● Requirement: Below are the records; tally the lines that include "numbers" and report only the total.

(Recorded data begins)

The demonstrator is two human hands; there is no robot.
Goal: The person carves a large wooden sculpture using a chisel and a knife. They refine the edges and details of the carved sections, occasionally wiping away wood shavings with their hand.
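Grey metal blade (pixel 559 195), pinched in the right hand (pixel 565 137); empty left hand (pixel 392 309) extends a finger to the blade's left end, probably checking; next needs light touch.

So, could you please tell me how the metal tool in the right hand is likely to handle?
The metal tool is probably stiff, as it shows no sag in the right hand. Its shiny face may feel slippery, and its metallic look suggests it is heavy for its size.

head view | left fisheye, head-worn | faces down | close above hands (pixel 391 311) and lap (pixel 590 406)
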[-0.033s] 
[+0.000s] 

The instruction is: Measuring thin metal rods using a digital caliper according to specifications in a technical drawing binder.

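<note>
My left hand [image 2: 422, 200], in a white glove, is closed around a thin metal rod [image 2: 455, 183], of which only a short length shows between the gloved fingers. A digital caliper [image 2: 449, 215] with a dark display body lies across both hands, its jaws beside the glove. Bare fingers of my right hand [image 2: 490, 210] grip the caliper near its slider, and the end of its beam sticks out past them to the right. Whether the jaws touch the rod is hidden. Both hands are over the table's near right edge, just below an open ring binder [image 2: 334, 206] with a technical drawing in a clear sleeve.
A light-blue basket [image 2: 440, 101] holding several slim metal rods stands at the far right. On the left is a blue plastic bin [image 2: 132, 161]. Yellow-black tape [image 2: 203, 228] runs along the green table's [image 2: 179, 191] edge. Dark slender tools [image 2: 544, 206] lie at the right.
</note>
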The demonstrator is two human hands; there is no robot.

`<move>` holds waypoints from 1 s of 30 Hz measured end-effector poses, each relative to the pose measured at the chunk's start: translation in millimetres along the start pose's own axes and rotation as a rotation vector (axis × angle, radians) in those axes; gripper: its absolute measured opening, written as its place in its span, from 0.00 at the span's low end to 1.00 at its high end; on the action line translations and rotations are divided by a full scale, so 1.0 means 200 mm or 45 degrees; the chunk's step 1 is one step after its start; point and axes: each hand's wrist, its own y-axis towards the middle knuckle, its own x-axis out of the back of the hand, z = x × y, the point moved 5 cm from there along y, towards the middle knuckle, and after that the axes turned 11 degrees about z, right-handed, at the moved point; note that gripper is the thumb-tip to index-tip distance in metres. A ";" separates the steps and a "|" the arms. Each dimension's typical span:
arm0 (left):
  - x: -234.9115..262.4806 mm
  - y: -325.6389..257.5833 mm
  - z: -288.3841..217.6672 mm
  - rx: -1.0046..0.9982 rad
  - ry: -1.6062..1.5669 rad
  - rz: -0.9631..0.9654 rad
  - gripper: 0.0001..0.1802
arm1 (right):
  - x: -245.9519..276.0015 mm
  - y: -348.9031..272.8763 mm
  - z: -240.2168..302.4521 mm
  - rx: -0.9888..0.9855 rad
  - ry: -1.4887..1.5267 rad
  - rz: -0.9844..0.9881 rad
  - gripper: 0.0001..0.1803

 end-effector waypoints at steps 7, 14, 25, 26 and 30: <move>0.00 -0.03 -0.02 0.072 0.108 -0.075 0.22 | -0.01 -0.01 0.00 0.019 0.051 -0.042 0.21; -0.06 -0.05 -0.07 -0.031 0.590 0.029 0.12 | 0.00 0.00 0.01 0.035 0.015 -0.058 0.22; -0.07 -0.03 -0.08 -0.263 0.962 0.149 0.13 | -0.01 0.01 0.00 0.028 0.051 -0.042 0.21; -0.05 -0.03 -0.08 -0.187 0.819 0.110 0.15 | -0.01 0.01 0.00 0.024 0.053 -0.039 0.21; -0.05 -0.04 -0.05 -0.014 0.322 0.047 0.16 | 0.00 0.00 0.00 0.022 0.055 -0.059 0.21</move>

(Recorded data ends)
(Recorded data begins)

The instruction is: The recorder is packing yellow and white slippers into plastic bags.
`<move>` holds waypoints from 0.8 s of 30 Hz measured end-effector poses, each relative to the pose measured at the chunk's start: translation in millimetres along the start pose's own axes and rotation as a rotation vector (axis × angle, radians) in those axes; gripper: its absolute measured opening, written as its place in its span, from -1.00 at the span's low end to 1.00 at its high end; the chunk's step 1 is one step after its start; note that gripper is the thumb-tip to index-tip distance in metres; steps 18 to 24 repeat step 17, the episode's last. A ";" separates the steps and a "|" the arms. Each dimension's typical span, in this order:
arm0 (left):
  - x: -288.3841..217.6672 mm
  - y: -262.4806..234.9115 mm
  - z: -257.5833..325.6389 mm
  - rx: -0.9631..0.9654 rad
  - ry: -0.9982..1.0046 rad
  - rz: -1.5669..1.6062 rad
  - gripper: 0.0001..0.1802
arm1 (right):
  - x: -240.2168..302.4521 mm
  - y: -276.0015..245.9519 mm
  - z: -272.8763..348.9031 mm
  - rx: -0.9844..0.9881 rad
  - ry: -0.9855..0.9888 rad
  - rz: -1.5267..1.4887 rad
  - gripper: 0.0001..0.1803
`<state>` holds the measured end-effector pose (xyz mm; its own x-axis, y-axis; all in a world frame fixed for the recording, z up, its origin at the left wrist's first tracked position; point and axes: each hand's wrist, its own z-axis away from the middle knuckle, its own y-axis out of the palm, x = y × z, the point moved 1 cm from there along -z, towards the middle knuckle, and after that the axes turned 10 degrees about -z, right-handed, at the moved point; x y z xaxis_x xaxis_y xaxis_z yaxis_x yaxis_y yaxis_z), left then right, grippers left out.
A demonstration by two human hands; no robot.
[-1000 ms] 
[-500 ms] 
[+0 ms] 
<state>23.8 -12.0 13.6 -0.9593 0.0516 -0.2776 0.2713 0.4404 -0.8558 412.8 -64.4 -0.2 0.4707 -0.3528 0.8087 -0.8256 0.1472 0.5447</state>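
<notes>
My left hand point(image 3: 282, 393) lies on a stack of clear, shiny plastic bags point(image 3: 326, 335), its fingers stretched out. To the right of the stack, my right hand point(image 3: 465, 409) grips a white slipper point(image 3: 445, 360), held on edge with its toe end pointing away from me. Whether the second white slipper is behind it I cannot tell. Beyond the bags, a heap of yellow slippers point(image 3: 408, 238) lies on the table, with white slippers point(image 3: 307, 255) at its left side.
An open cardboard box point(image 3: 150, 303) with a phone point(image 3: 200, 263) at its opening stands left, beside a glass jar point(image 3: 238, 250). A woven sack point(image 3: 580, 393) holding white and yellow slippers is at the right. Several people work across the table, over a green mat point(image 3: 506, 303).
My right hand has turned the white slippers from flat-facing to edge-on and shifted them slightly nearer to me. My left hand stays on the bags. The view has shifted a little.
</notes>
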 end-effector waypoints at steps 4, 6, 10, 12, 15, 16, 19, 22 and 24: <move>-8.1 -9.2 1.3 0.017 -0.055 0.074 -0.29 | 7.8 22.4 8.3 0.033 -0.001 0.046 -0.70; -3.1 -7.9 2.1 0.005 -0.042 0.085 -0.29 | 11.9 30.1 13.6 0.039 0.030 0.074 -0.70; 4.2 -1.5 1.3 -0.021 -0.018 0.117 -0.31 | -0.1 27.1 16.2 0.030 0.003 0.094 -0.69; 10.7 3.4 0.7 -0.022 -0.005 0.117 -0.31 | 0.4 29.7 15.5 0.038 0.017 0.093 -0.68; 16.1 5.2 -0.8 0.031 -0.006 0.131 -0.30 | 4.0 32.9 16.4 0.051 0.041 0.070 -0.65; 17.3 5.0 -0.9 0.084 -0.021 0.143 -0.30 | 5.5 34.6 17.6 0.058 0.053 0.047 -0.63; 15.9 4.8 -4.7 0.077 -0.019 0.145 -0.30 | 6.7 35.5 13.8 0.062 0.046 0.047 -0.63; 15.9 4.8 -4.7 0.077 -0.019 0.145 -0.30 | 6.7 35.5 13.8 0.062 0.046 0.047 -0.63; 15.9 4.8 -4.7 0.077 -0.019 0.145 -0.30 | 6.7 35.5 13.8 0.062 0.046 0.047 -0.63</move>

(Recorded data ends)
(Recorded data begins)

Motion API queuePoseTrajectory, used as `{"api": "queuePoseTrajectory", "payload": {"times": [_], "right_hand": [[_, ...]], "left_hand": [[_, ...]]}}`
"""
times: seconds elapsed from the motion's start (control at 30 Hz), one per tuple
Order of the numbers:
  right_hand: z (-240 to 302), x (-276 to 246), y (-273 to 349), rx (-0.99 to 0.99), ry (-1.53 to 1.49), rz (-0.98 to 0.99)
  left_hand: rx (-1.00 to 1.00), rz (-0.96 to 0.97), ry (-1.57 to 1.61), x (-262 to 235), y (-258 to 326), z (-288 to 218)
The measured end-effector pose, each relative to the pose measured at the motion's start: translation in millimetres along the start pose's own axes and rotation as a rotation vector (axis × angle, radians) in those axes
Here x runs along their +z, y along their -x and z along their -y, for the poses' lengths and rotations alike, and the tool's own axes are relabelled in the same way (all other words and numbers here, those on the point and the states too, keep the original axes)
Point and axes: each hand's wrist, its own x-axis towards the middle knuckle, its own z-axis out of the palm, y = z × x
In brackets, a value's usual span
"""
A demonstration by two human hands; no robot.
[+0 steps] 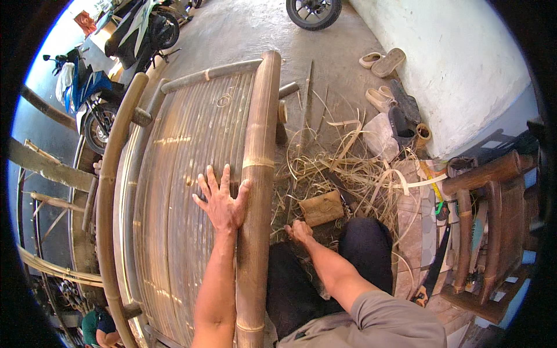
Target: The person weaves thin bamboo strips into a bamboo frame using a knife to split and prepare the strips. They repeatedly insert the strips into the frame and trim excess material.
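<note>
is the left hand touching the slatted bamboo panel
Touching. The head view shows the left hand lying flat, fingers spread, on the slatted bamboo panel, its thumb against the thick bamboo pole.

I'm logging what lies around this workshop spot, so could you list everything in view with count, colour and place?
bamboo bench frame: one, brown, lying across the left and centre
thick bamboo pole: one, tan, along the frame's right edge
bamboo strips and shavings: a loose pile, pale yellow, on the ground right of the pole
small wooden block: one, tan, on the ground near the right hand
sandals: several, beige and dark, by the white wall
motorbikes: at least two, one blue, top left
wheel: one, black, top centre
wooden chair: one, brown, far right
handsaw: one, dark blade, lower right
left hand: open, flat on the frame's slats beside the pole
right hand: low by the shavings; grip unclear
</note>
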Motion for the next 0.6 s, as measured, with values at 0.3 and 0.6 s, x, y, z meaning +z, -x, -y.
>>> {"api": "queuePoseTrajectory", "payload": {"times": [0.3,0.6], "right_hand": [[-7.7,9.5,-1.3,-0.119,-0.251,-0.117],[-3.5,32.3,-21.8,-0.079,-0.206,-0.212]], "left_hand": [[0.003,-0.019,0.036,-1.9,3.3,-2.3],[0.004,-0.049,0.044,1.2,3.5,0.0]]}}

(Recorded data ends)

● Completed exercise: 2